Requirement »
Find every line in the records below that holds the word "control", and copy each one.

Information »
——

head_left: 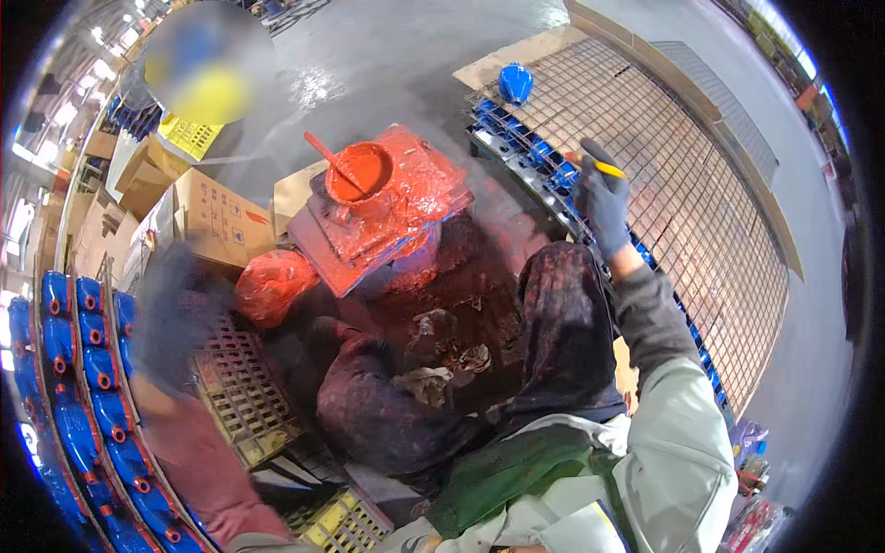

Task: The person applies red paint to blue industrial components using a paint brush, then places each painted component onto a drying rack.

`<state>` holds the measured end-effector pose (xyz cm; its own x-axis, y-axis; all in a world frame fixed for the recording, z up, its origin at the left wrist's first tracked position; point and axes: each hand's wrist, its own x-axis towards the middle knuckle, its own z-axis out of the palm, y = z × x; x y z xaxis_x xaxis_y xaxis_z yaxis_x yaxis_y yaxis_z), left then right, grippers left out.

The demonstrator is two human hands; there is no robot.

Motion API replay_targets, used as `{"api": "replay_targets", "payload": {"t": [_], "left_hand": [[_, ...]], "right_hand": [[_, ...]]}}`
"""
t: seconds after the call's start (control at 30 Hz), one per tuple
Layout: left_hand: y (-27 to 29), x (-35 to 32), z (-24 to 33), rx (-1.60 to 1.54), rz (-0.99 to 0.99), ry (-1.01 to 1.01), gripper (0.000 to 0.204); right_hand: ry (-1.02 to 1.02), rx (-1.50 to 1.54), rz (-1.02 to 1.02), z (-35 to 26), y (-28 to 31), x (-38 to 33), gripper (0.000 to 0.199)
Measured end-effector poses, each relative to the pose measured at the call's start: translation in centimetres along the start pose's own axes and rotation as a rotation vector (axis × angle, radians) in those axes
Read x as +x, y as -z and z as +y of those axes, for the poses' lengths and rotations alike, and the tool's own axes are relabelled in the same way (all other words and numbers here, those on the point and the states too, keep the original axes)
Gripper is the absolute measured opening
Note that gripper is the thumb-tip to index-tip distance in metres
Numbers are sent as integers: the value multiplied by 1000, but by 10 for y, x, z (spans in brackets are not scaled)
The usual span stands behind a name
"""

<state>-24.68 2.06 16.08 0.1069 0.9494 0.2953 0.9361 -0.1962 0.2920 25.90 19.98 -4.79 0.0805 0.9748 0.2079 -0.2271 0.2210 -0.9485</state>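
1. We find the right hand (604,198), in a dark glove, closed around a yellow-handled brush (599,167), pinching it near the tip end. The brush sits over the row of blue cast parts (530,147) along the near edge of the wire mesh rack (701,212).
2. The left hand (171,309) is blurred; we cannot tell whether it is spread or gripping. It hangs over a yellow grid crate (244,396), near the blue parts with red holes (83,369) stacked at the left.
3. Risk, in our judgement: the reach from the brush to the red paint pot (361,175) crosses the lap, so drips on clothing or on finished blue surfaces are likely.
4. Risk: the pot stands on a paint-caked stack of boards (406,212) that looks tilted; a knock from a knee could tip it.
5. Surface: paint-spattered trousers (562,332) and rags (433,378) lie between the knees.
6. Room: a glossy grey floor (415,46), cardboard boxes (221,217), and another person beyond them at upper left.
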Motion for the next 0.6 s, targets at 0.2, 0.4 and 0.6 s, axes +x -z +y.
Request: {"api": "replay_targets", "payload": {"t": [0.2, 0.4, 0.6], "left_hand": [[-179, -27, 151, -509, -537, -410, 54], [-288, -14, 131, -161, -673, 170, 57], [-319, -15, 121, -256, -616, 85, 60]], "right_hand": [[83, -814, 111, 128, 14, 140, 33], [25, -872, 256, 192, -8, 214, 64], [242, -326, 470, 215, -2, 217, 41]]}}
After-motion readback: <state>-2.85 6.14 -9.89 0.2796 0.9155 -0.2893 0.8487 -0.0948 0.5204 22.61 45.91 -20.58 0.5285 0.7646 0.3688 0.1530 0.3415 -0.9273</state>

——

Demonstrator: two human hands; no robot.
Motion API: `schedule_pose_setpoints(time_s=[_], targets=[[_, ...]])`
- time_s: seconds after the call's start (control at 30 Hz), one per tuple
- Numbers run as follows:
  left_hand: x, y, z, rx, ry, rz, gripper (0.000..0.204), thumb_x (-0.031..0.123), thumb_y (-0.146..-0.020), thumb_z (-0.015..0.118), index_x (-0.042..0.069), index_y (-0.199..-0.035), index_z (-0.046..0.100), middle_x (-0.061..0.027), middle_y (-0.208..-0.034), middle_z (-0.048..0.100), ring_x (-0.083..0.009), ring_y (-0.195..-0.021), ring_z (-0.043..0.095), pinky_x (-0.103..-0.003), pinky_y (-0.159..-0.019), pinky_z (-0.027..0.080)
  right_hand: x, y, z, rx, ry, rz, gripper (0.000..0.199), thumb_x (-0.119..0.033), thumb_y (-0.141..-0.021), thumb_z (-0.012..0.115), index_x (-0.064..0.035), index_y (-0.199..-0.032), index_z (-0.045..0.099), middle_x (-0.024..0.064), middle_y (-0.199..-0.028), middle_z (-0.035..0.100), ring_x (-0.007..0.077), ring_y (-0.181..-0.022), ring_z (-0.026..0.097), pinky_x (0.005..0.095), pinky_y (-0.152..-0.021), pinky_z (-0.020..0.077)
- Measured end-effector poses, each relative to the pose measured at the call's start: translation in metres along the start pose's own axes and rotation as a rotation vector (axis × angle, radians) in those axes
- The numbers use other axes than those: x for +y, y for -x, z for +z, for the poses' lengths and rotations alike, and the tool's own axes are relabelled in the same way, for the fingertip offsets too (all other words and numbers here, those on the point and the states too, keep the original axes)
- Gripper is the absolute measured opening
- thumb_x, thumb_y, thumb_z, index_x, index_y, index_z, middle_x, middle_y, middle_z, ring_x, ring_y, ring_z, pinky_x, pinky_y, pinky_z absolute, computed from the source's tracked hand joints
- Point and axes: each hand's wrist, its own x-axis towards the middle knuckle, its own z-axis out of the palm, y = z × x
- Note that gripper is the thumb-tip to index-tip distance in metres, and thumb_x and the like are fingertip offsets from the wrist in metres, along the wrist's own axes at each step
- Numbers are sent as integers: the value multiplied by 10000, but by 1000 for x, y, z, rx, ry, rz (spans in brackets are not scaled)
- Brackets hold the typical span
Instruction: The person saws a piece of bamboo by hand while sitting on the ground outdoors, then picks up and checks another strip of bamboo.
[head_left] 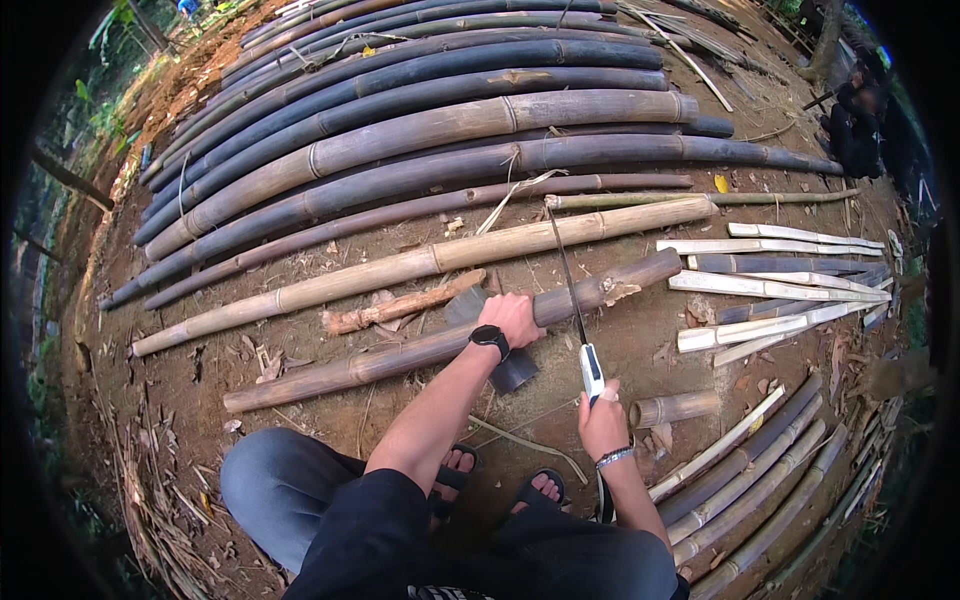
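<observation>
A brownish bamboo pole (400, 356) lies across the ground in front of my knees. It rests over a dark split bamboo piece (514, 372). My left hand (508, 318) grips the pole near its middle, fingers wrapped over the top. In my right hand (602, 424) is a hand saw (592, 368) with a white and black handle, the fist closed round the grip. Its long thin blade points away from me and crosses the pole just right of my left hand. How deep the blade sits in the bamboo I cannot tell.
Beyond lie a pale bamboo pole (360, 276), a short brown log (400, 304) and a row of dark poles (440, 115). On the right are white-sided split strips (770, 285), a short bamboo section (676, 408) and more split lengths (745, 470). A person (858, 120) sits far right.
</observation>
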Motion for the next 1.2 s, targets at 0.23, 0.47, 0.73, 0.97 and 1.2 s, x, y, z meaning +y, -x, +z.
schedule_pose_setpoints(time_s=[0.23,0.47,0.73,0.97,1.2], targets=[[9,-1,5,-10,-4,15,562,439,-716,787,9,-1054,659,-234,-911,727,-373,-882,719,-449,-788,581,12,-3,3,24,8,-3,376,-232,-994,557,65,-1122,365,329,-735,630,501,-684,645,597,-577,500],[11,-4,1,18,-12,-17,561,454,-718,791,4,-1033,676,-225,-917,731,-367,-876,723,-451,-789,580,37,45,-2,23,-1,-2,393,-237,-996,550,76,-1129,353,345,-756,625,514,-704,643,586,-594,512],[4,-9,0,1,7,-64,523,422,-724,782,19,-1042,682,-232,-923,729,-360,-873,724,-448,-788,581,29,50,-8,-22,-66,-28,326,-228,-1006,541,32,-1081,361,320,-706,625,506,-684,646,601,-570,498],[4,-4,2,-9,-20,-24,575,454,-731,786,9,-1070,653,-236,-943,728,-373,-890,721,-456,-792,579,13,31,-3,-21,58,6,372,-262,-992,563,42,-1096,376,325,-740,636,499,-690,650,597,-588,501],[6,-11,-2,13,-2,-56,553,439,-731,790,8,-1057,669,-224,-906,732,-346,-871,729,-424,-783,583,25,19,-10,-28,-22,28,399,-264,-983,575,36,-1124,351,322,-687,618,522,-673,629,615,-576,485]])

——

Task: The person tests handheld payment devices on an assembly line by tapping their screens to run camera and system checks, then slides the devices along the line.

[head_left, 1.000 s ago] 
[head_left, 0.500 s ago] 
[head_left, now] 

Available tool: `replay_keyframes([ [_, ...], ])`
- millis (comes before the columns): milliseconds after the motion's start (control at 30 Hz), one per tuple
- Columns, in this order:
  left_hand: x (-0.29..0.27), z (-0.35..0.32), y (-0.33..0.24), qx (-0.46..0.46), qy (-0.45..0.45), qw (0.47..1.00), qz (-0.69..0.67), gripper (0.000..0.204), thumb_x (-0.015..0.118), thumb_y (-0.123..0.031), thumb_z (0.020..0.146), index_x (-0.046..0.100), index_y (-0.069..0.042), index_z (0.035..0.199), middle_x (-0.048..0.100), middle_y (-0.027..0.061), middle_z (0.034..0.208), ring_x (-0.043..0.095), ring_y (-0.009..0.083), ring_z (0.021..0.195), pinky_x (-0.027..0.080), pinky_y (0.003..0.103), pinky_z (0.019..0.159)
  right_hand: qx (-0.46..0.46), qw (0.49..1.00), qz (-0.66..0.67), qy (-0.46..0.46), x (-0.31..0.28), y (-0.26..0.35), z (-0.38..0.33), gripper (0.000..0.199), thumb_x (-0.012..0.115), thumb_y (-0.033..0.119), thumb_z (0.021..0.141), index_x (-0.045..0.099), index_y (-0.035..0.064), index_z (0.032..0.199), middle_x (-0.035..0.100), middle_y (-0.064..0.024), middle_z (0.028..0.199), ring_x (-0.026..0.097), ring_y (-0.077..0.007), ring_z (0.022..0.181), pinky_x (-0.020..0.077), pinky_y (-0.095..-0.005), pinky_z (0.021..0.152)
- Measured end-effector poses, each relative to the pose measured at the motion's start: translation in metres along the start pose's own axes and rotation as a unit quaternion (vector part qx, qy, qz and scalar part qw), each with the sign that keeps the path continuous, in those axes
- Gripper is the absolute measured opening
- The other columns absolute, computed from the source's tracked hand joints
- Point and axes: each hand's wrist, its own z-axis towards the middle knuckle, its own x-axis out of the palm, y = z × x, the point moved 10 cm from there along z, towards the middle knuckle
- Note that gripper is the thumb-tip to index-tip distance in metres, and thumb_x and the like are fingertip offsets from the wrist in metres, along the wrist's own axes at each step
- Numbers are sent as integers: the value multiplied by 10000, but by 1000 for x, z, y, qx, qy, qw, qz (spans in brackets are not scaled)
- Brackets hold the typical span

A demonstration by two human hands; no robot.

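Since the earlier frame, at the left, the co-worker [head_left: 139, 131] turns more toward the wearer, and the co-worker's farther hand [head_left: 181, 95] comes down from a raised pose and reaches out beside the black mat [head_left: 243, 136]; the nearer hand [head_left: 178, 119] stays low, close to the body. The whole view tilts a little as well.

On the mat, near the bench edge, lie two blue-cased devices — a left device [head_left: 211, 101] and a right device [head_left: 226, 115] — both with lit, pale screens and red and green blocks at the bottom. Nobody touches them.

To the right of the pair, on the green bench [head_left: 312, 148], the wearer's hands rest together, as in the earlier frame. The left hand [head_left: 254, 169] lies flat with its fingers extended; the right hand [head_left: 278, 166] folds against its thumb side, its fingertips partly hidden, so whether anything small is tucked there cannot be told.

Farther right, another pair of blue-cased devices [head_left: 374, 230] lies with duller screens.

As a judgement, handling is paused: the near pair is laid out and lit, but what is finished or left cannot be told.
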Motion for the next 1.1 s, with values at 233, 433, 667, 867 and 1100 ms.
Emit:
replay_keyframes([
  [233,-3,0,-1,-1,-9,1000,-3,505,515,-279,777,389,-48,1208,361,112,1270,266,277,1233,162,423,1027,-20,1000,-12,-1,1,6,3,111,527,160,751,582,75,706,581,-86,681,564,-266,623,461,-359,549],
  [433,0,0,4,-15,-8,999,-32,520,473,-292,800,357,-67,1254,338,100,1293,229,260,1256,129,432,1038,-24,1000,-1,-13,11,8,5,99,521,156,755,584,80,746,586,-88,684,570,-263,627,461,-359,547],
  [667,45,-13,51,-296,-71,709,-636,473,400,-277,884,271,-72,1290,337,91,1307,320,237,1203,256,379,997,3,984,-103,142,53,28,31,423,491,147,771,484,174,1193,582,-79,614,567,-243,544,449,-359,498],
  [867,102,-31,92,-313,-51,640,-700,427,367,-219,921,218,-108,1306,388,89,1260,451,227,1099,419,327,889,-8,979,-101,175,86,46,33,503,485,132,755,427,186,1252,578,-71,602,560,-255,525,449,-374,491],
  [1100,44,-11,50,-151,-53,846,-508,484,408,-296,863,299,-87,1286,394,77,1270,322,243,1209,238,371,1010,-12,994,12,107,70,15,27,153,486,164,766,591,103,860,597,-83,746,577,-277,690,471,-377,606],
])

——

The completed task »
t: seconds after the call's start (control at 30 Hz), one per tuple
- time_s: seconds after the call's start (control at 30 Hz), one per tuple
- millis (comes before the columns): milliseconds after the motion's start (control at 30 Hz), one per tuple

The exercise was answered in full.